Eléments de réponse à trois questions cruciales.
Pourquoi la pénurie actuelle, et quelles sont les
alternatives en pratique ? (…)
Quels sont les risques d’une baisse des vaccinations ?
L’OMS estime que la vaccination évite chaque année
entre 2 millions et 3 millions de décès. « Si en France
la vaccination régressait, des maladies reviendraient,
alerte-t-on au ministère de la santé. La poliomyélite, le
tétanos n’ont pas disparu, c’est un contresens que
d’affirmer cela. On voit des cas de poliomyélite au
Moyen-Orient ou en Europe de l’Est, le tétanos existe
dans des populations non vaccinées. » La seule
maladie aujourd’hui éradiquée est la variole,
officiellement depuis 1980.
En France, l’Institut de veille sanitaire (InVS) s’est
inquiétée début juin de la recrudescence de la
rougeole. Près de 200 cas ont été déclarés depuis le
début de l’année en France, notamment dans le Haut-
Rhin. Et depuis 2008, 23 500 cas ont été signalés,
ayant entraîné 1 500 cas de pneumopathie grave, 34
formes neurologiques compliquées avec séquelles
graves et 10 décès. La couverture vaccinale atteint
80 %, alors qu’il faudrait 90 à 95 % pour éliminer la
circulation du virus.
Depuis l’introduction de la vaccination anti-diphtérie
dans les années 1920, puis sa généralisation dans les
années 1950, l’incidence de cette maladie infectieuse
avait considérablement diminué dans les pays
industrialisés. Elle est revenue dans les pays d’Europe
de l’Est dans les années 1990, avec 47 000 cas. Depuis,
en France, un seul cas non importé a été identifié,
en 2011 par l’ARS de Toulouse.
(…) L’incidence du tétanos a également beaucoup
chuté. Alors qu’en 1975, un peu plus de 300 cas
avaient été recensés en France, 205 l’ont été par
l’InVS entre 2000 et 2012, dont 83 % chez les plus de
70 ans. En cause : le manque de vaccination de la
population adulte.
Alors qu’elle était vue comme une maladie du passé,
la tuberculose, une des premières causes de mortalité
dans le monde, a certes nettement reculé en France,
mais des dizaines de cas sont recensés. La Seine-Saint-
Denis est le département le plus touché, du fait de la
présence de migrants venant d’Asie, d’Afrique
subsaharienne ou d’Europe de l’Est, où l’incidence est
plus forte qu’en France. (…)
Les adjuvants sont-ils suffisamment étudiés ?

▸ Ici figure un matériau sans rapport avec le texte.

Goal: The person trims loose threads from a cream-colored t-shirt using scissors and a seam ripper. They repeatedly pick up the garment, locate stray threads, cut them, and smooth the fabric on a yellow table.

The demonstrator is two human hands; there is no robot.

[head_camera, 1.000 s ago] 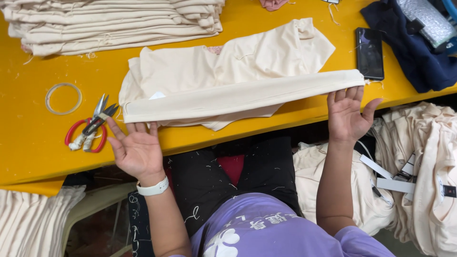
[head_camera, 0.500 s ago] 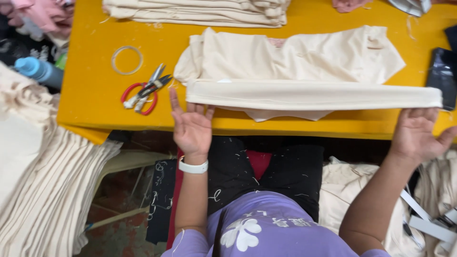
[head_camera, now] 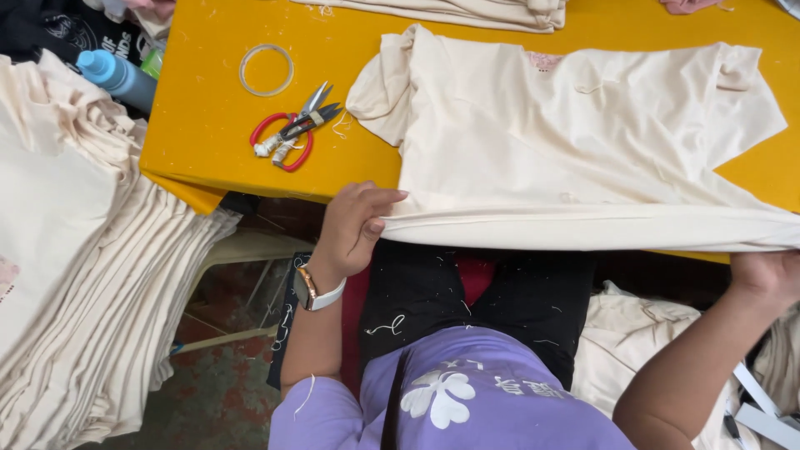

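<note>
Both hands, flat and open before, now grip the folded near edge of the cream garment (head_camera: 575, 150) on the yellow table (head_camera: 200, 142). Left hand (head_camera: 354, 229) has fingers curled shut on the fold; right hand (head_camera: 771, 275) clasps its far end. Red-handled snips (head_camera: 292, 133) lie nearby.

the right hand (head_camera: 767, 275) fingers hide under the cream garment (head_camera: 583, 142); the frame edge cuts its right end.
</note>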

La question de l’innocuité des vaccins se cristallise en
particulier sur les adjuvants suspectés par les « anti-
vaccins », mais aussi par certains chercheurs, d’induire
une série d’effets secondaires. Utilisés pour certains,
comme l’aluminium, depuis presque un siècle, les
adjuvants ont pour fonction de renforcer la réponse
immunitaire, donc de réduire la quantité d’antigène
par dose, et le nombre de doses nécessaires pour
assurer une bonne réponse immunitaire.